[llvm] a738bdf - AMDGPU: Permit more rsq formation in AMDGPUCodeGenPrepare
Matt Arsenault via llvm-commits
llvm-commits at lists.llvm.org
Wed Aug 23 17:06:55 PDT 2023
Author: Matt Arsenault
Date: 2023-08-23T20:06:50-04:00
New Revision: a738bdf35eaa3bb48b7d8022e2aaa352cff909ba
URL: https://github.com/llvm/llvm-project/commit/a738bdf35eaa3bb48b7d8022e2aaa352cff909ba
DIFF: https://github.com/llvm/llvm-project/commit/a738bdf35eaa3bb48b7d8022e2aaa352cff909ba.diff
LOG: AMDGPU: Permit more rsq formation in AMDGPUCodeGenPrepare
We were basing the defer the fast case to codegen based on the fdiv
itself, and not looking for a foldable sqrt input.
https://reviews.llvm.org/D158127
Added:
Modified:
llvm/lib/Target/AMDGPU/AMDGPUCodeGenPrepare.cpp
llvm/test/CodeGen/AMDGPU/amdgpu-codegenprepare-fdiv.ll
llvm/test/CodeGen/AMDGPU/fdiv_flags.f32.ll
llvm/test/CodeGen/AMDGPU/rsq.f32.ll
Removed:
################################################################################
diff --git a/llvm/lib/Target/AMDGPU/AMDGPUCodeGenPrepare.cpp b/llvm/lib/Target/AMDGPU/AMDGPUCodeGenPrepare.cpp
index 8eda801d010966..0467b9bba8ae1e 100644
--- a/llvm/lib/Target/AMDGPU/AMDGPUCodeGenPrepare.cpp
+++ b/llvm/lib/Target/AMDGPU/AMDGPUCodeGenPrepare.cpp
@@ -914,7 +914,7 @@ Value *AMDGPUCodeGenPrepareImpl::optimizeWithRsq(
DivFMF |= SqrtFMF;
Builder.setFastMathFlags(DivFMF);
- if ((DivFMF.approxFunc() && SqrtFMF.approxFunc()) ||
+ if ((DivFMF.approxFunc() && SqrtFMF.approxFunc()) || HasUnsafeFPMath ||
canIgnoreDenormalInput(Den, CtxI)) {
Value *Result = Builder.CreateUnaryIntrinsic(Intrinsic::amdgcn_rsq, Den);
// -1.0 / sqrt(x) -> fneg(rsq(x))
@@ -1078,6 +1078,21 @@ bool AMDGPUCodeGenPrepareImpl::visitFDiv(BinaryOperator &FDiv) {
const FastMathFlags DivFMF = FPOp->getFastMathFlags();
const float ReqdAccuracy = FPOp->getFPAccuracy();
+ FastMathFlags SqrtFMF;
+
+ Value *Num = FDiv.getOperand(0);
+ Value *Den = FDiv.getOperand(1);
+
+ Value *RsqOp = nullptr;
+ auto *DenII = dyn_cast<IntrinsicInst>(Den);
+ if (DenII && DenII->getIntrinsicID() == Intrinsic::sqrt &&
+ DenII->hasOneUse()) {
+ const auto *SqrtOp = cast<FPMathOperator>(DenII);
+ SqrtFMF = SqrtOp->getFastMathFlags();
+ if (canOptimizeWithRsq(SqrtOp, DivFMF, SqrtFMF))
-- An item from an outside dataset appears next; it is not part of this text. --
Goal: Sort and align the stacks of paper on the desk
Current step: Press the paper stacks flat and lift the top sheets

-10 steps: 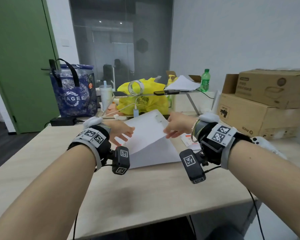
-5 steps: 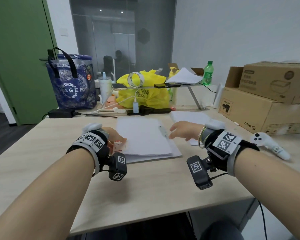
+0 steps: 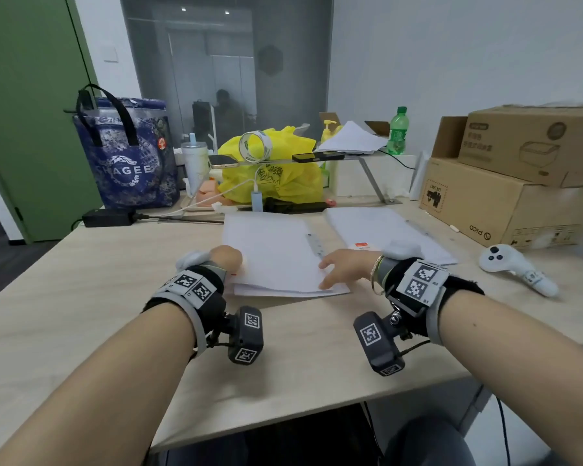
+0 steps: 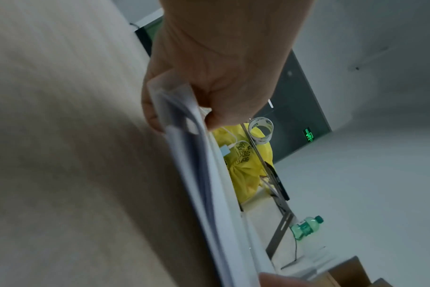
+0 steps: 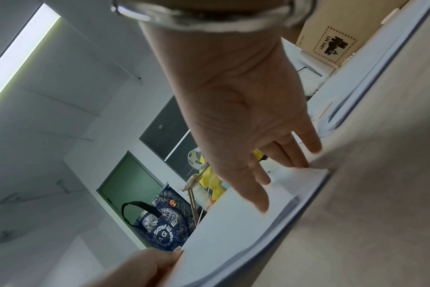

+ RsqOp = SqrtOp->getOperand(0);
+ }
+
// Inaccurate rcp is allowed with unsafe-fp-math or afn.
//
// Defer to codegen to handle this.
@@ -1088,28 +1103,13 @@ bool AMDGPUCodeGenPrepareImpl::visitFDiv(BinaryOperator &FDiv) {
// don't need any pre-consideration here when we have better information. A
// more conservative interpretation could use handling here.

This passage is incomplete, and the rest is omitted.